—Et si c'était Albert!...» reprit Consuelo, absorbée dans une rêverie profonde.

La princesse haussa les épaules.

—Décidément, dit-elle, le sort me condamne à n'avoir pour amis que des fous ou des folles. Celle-ci prend mon sorcier pour son mari feu le chanoine de Kleist, celle-là, pour son défunt époux le comte de Rudolstadt: il est heureux pour moi d'avoir une tête forte, car je le prendrais peut-être pour Trenck, et Dieu sait ce qui en arriverait. Trismégiste est un pauvre sorcier de ne point profiter de toutes ces méprises! Voyons, Porporina, ne me regardez pas d'un air effaré et consterné, ma toute belle. Reprenez vos esprits. Comment supposez-vous que si le comte Albert, au lieu d'être mort, s'était réveillé d'une léthargie, une aventure si intéressante n'eût point fait de bruit dans le monde? N'avez-vous conservé aucune relation, d'ailleurs, avec sa famille, et ne vous en aurait-elle pas informée?

—Je n'en ai conservé aucune, répondit Consuelo. La chanoinesse Wenceslawa m'a écrit deux fois en un an pour m'annoncer deux tristes nouvelles: la mort de son frère aîné Christian, père de mon mari, qui a terminé sa longue et douloureuse carrière sans recouvrer la mémoire de son malheur; et la mort du baron Frédéric, frère de Christian et de la chanoinesse, qui s'est tué à la chasse, en roulant de la fatale montagne de Schreckenstein, au fond d'un ravin. J'ai répondu à la chanoinesse comme je le devais. Je n'ai pas osé lui offrir d'aller lui porter mes tristes consolations. Son cœur m'a paru, d'après ses lettres, partagé entre sa bonté et son orgueil. Elle m'appelait sa chère enfant, sa généreuse amie, mais elle ne paraissait désirer nullement les secours ni les soins de mon affection.

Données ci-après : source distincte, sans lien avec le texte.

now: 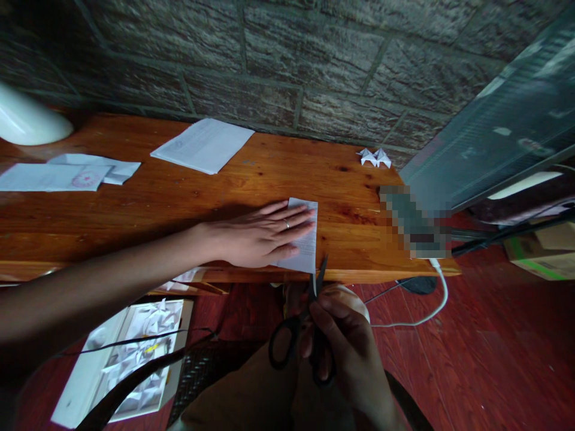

—Ainsi tu supposes qu'Albert, ressuscité, vit tranquille et inconnu au château des Géants, sans t'envoyer de billet de faire part, et sans que personne s'en doute hors de l'enceinte dudit château?

—Non, Madame, je ne le suppose pas; car ce serait tout à fait impossible, et je suis folle de vouloir en douter,» répondit Consuelo, en cachant dans ses mains son visage inondé de larmes.

La princesse semblait, à mesure que la nuit s'avançait, reprendre son mauvais caractère; le ton railleur et léger avec lequel elle parlait de choses si sensibles au cœur de Consuelo faisait un mal affreux à cette dernière.

«Allons, ne te désole pas ainsi, reprit brusquement Amélie. Voilà une belle partie de plaisir que nous faisons là! Tu nous a raconté des histoires à porter le diable en terre; de Kleist n'a pas cessé de pâlir et de trembler, je crois qu'elle en mourra de peur; et moi, qui voulais être heureuse et gaie, je souffre de te voir souffrir, ma pauvre enfant!...»

La princesse prononça ces dernières paroles avec le bon diapason de sa voix, et Consuelo, relevant la tête, vit qu'une larme de sympathie coulait sur sa joue, tandis que le sourire d'ironie contractait encore ses lèvres. Elle baisa la main que lui tendait l'abbesse, et la plaignit intérieurement de ne pouvoir pas être bonne pendant quatre heures de suite.

«Quelque mystérieux que soit ton château des Géants, ajouta la princesse, quelque sauvage que soit l'orgueil de la chanoinesse, et quelque discrets que puissent être ses serviteurs, sois sûre qu'il ne se passe rien là qui soit plus qu'ailleurs à l'abri d'une certaine publicité. On avait beau cacher la bizarrerie du comte Albert, toute la province a bientôt réussi à la connaître, et il y avait longtemps qu'on en avait parlé à la petite cour de Bareith, lorsque Supperville fut appelé pour soigner ton pauvre époux. Il y a maintenant dans cette famille un autre mystère qu'on ne cache pas avec moins de soin sans doute, et qu'on n'a pas préservé davantage de la malice du public. C'est la fuite de la jeune baronne Amélie, qui s'est fait enlever par un bel aventurier peu de temps après la mort de son cousin.